WHAT IS BEING ASKED
Give back the whole listing exactly as written, pictures excluded.
[[ GIVEN INFORMATION open ]]
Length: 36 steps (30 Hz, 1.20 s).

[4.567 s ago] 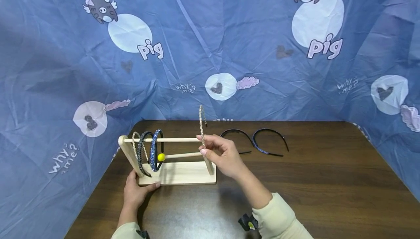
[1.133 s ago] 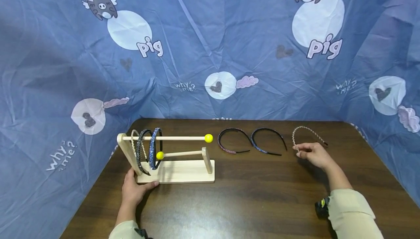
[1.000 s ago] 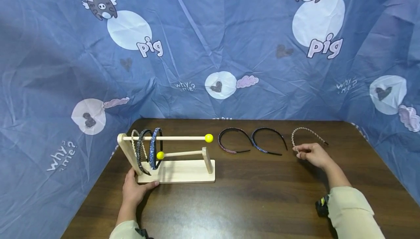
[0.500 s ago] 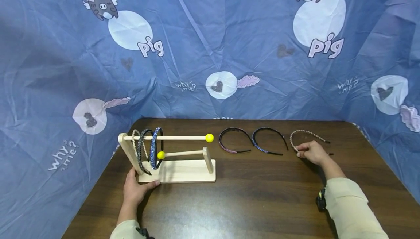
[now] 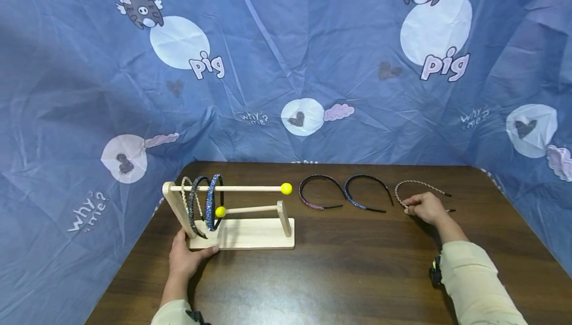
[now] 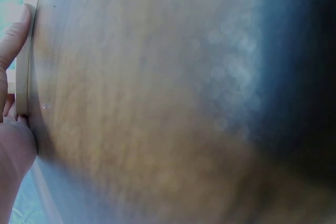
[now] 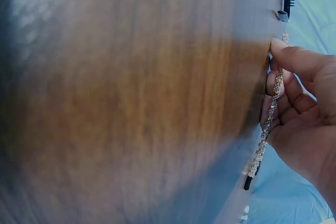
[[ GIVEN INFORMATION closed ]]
WRITTEN ANSWER
Length: 36 steps (30 Hz, 1.20 s).

[4.567 s ago] 
[1.133 s ago] 
[1.000 s ago] 
[0.500 s ago] 
[now] 
[now] 
[now] 

This exercise requires no further output.